How to complete this task |
Print out the data below with every line intact.

Information supplied |
◆ ◆ ◆ ◆

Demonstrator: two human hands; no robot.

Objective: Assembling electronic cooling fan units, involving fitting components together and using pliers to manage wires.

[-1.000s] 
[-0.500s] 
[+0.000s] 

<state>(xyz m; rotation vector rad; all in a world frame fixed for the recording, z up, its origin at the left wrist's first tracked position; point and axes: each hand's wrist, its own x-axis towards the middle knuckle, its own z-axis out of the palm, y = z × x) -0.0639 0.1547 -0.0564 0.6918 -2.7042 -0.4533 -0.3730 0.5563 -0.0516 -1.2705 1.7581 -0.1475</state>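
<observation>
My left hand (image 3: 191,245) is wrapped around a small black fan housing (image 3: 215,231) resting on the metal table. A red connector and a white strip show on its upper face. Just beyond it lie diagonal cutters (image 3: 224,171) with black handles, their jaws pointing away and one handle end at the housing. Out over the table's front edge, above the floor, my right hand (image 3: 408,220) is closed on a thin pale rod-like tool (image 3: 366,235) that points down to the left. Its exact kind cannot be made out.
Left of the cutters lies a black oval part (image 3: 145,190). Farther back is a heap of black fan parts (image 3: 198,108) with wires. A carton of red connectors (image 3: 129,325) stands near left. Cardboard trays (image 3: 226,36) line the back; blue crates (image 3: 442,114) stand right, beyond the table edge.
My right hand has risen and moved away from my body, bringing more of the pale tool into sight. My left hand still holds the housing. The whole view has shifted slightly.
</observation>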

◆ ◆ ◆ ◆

Answer box |
Demonstrator: two human hands; no robot.

Objective: Assembling electronic cooling fan units, involving fitting components together and using pliers to manage wires.

[-1.000s] 
[-0.500s] 
[+0.000s] 

<state>(xyz m; rotation vector rad; all in a world frame fixed for the recording, z up, its origin at the left wrist's first tracked position; point and axes: each hand's wrist, its own x-axis towards the middle knuckle, its own z-axis out of the palm, y = z × x) -0.0639 0.1547 -0.0564 0.6918 -2.7042 -0.4533 -0.3730 0.5563 -0.0516 -1.2705 1.7581 -0.1475</state>
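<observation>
My left hand (image 3: 191,245) is wrapped around a small black fan housing (image 3: 215,231) resting on the metal table. A red connector and a white strip show on its upper face. Just beyond it lie diagonal cutters (image 3: 224,171) with black handles, their jaws pointing away and one handle end at the housing. Out over the table's front edge, above the floor, my right hand (image 3: 408,220) is closed on a thin pale rod-like tool (image 3: 366,235) that points down to the left. Its exact kind cannot be made out.
Left of the cutters lies a black oval part (image 3: 145,190). Farther back is a heap of black fan parts (image 3: 198,108) with wires. A carton of red connectors (image 3: 129,325) stands near left. Cardboard trays (image 3: 226,36) line the back; blue crates (image 3: 442,114) stand right, beyond the table edge.
My right hand has risen and moved away from my body, bringing more of the pale tool into sight. My left hand still holds the housing. The whole view has shifted slightly.
</observation>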

That completes the answer to the exercise.